(Records contained in a dataset)
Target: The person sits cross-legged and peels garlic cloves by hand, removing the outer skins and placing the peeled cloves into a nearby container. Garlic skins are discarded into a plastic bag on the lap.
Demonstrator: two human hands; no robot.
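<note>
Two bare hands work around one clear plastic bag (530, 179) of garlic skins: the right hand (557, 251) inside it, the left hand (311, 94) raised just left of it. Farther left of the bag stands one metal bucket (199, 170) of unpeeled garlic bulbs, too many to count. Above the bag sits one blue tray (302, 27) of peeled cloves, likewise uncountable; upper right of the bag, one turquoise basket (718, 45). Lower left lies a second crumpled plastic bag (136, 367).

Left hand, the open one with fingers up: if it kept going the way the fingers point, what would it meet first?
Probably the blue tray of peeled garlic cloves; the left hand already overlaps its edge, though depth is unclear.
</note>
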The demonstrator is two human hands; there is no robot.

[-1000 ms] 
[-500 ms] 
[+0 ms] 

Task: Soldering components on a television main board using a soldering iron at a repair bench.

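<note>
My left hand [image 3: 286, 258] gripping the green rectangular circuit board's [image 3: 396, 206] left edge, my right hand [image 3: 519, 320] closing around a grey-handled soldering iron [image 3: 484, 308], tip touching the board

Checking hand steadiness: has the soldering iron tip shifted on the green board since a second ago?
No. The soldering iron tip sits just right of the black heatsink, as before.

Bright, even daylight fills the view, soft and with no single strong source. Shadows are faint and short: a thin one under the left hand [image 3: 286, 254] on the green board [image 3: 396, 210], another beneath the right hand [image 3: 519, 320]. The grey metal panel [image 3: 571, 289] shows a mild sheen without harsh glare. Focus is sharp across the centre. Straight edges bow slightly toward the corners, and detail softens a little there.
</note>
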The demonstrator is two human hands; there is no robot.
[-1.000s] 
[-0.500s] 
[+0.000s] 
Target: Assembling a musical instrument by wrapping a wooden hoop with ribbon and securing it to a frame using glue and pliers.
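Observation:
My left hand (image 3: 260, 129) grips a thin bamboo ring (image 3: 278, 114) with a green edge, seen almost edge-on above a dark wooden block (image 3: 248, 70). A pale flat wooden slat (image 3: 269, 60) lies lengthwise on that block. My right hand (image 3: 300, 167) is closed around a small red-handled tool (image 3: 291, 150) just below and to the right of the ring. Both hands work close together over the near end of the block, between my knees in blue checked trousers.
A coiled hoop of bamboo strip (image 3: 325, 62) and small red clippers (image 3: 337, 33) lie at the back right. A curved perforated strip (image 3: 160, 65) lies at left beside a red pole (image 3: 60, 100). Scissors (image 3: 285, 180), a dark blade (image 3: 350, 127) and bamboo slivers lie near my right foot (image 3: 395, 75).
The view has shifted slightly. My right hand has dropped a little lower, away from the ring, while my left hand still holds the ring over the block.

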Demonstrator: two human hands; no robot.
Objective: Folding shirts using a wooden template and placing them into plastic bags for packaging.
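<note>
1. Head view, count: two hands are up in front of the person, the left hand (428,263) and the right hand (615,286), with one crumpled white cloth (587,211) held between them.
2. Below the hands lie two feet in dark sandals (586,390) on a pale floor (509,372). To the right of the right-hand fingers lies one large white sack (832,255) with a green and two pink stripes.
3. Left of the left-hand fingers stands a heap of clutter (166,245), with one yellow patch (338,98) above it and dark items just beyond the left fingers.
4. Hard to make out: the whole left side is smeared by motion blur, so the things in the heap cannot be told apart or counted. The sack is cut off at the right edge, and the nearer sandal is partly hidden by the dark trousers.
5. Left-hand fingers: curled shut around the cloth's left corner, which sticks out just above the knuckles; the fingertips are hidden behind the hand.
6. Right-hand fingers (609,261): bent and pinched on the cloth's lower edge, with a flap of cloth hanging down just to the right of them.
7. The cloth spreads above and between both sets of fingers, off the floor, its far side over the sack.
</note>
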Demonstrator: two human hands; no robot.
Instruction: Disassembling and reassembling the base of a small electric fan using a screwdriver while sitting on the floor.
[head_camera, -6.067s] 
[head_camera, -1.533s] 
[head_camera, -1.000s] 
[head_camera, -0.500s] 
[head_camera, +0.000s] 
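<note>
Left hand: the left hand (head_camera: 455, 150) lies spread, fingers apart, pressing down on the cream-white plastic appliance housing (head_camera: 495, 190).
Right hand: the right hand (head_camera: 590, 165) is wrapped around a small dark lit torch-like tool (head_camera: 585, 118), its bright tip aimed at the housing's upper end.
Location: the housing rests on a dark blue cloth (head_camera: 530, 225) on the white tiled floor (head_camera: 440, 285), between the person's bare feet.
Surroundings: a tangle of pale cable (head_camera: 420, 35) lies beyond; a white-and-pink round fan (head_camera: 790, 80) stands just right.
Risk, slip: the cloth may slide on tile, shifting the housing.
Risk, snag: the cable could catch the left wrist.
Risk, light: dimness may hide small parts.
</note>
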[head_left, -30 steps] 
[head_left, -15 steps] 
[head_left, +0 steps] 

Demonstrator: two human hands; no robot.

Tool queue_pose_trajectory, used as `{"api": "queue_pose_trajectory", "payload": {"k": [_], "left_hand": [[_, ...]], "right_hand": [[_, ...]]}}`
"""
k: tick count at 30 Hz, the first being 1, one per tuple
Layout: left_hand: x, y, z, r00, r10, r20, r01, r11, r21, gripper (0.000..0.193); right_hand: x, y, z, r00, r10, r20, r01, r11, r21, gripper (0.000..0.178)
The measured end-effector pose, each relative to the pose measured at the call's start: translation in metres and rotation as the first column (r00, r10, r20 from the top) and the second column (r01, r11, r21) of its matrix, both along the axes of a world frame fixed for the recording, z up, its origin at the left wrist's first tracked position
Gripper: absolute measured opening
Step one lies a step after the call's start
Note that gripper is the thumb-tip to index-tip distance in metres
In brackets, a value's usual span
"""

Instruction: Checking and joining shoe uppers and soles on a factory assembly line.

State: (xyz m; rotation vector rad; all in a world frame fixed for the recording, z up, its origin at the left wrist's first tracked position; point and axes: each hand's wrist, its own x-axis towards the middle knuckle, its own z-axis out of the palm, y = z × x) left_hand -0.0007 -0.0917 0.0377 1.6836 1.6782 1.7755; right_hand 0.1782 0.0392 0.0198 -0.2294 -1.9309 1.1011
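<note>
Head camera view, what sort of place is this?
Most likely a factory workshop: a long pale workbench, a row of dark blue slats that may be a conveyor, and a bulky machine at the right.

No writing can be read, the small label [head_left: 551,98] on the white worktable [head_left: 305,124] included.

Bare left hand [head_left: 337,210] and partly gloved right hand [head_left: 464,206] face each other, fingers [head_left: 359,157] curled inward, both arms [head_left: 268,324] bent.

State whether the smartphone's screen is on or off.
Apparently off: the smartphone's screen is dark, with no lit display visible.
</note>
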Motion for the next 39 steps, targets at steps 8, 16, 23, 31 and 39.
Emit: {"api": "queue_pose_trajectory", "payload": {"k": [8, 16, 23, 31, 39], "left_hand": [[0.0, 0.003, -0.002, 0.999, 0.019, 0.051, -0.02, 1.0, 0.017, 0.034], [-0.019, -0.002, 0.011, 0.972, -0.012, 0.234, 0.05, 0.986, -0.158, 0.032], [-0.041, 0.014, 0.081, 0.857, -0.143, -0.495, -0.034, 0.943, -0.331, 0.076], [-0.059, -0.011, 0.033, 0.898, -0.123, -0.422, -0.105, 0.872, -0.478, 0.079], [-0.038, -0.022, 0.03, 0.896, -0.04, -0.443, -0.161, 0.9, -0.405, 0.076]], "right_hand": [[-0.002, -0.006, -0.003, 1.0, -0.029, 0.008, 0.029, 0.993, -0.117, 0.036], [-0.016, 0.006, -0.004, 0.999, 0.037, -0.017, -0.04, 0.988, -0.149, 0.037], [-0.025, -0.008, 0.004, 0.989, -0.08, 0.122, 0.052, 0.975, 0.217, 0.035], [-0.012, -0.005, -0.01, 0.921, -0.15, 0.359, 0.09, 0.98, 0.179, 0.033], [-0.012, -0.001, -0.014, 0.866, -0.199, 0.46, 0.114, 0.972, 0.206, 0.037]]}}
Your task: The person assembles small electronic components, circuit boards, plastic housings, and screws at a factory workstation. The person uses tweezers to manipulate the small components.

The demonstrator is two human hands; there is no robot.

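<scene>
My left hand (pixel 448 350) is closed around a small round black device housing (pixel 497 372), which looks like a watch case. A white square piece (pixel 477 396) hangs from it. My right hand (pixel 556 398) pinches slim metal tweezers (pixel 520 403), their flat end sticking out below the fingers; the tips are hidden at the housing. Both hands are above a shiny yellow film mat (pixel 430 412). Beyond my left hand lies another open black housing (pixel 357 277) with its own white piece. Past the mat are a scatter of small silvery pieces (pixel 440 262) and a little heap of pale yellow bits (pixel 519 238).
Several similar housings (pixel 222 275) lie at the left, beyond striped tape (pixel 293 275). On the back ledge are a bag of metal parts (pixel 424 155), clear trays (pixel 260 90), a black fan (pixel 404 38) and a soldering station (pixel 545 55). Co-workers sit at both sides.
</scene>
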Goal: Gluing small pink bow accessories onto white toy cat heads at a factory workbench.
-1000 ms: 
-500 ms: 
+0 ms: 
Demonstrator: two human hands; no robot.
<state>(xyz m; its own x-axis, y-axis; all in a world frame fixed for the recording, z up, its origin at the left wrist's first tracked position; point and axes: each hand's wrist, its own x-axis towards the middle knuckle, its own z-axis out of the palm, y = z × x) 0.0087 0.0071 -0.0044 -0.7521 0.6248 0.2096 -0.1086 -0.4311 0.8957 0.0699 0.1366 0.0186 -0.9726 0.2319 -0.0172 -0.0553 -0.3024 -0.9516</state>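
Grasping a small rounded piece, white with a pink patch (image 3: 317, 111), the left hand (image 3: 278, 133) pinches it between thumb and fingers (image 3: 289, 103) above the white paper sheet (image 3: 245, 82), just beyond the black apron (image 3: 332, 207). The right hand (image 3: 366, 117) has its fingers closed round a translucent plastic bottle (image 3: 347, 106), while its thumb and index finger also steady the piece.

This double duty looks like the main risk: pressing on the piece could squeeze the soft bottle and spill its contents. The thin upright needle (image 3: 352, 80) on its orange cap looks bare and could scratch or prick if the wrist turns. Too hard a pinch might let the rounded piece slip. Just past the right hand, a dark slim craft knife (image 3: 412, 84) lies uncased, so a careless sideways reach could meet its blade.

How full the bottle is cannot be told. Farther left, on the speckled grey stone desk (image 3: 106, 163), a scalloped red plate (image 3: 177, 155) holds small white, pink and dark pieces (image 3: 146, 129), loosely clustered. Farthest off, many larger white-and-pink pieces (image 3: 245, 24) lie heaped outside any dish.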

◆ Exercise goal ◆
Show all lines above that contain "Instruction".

◆ Problem solution ◆
Instruction: Disassembling and reassembling the base of a small electric fan using a screwdriver while sitting on the floor.
Instruction: Checking and joining shoe uppers and soles on a factory assembly line.

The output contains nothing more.